On arrive à la galerie par un large perron et deux entrées latérales. Le fond de cette galerie se compose de quatorze panneaux, peints à fresque, représentant les principales légendes du pays.

Je me les suis fait expliquer. Est-il rien de plus charmant que les légendes? Elles sont la poésie des siècles, elles sont les broderies et les fleurs jetées sur le canevas sévère de l’histoire.

J’ai voulu faire usage de ces eaux qui sortent toutes chaudes de dessous terre, mais cela ne m’a pas réussi comme à bien d’autres du reste. Dame! ces eaux guérissant les malades doivent rendre malade les bien portants. C’est logique.

J’ai fort remarqué une chapelle entièrement revêtue de marbre blanc et dont la toiture est en lames de cuivre.

Nous y sommes entrées pendant une cérémonie du culte schismatique qui m’a beaucoup intéressée; le patriarche qui officiait avait un air vénérable, et ses chants grecs étaient d’une douceur, d’une harmonie incomparables. Il y a eu aussi pendant notre séjour une grande kermesse qui a duré huit jours avec toutes sortes de divertissements. Un tir où l’empereur et ses généraux ont été fusillés bien souvent...... en effigie. Un panorama où l’on voyait toutes les principales batailles de la dernière guerre, c’est-à-dire une marche triomphale de la Prusse. Un carrousel superbe, des musiciens et chanteurs en masse. Tout cela avait beaucoup d’attraits pour Georgette; elle est encore à l'âge heureux où l’on ne se rend pas compte des choses: ce qui la faisait rire me faisait soupirer.

Nous avons visité plus d’une fois le grand bazar. Que de tentations! il y a là de quoi vider bien des bourses: verreries de Bohême, peintures sur porcelaines, variété de bijoux, horloges, coucous de toute espèce, bois sculptés de la Forêt-Noire, bibelots de tous genres et de toutes dimensions. Nous avons été raisonnables, si raisonnables que nous n’avons rien acheté. Une seule jolie chose peut tenter, mais la vue de tant de jolies choses n’excite plus le désir, elle le rassasie.
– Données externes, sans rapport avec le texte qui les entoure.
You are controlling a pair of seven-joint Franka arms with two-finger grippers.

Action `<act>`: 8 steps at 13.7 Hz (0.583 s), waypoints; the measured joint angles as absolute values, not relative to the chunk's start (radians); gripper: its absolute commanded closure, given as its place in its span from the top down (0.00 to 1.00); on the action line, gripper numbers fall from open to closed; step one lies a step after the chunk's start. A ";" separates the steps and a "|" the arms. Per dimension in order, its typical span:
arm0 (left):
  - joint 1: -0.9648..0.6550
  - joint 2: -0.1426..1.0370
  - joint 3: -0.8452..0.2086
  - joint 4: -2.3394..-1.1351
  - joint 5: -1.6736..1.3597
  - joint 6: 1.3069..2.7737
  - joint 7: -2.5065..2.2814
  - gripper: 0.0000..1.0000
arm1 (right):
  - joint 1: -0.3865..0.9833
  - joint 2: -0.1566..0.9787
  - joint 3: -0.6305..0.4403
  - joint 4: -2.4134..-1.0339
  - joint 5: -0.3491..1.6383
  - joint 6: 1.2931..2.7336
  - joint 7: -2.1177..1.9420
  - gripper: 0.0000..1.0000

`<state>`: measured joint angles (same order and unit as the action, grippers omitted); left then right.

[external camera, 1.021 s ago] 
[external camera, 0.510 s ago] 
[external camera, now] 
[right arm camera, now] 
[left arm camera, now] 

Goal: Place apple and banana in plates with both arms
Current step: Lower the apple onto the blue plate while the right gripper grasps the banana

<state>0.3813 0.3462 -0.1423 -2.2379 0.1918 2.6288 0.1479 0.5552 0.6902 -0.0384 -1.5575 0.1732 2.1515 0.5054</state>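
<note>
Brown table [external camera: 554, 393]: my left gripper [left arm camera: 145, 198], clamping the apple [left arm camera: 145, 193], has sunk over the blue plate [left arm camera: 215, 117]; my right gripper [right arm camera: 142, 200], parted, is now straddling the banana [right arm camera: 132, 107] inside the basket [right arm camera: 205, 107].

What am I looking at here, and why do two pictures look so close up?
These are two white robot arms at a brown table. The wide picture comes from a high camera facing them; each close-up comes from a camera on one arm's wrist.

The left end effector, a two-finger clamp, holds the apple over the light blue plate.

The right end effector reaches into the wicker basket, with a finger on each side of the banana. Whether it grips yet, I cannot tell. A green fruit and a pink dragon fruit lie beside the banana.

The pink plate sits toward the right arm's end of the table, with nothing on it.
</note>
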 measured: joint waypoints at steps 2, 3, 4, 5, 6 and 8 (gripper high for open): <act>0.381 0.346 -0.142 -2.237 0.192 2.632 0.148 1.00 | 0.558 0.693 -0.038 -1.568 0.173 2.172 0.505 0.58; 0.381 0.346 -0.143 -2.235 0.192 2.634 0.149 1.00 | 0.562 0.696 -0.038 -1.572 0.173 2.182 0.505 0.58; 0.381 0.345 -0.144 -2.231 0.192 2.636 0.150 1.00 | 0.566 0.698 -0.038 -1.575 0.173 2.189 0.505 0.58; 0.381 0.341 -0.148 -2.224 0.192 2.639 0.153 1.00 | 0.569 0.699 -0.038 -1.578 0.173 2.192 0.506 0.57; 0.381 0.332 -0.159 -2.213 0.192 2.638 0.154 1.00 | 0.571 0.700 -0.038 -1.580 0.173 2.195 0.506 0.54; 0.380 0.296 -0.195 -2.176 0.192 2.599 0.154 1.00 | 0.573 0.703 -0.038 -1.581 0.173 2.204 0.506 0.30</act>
Je suis restée plus longtemps à Bade que je n’aurais voulu, mais il y avait tant d’excursions délicieuses à faire aux environs! Nous sommes donc allées au château grand-ducal ou vieux château. On y pénètre par une porte majestueuse. Ces ruines ont grand air. La salle des chevaliers est une vaste pièce à ciel ouvert; au centre une table champêtre avec un arbre au beau milieu. Une terrasse permet de circuler autour des ruines. Le panorama en est déjà superbe, mais si l’on veut monter jusqu’à la vieille tour, alors on jouit d’une vue qui s’étend sur toute la vallée de Bade, et quand le temps est clair, sur Kehl, Strasbourg et Rastadt. Au centre de la terrasse, dans une embrasure de pierres se trouve ce que l’on appelle la Colsharf, c’est-à-dire une réunion de cordes de boyaux tendues, lorsque le vent passe en les agitant, elles font entendre des sons d’une mélodie suave, d’une douceur infinie, c’est la harpe éolienne en un mot.

Nous sommes revenues du vieux château par Les Rochers: ce sont des masses de porphyre colossales aux déchirures profondes, aux crevasses béantes, reliées entre elles par des ponts et des sentiers où l’on peut circuler sans aucun danger.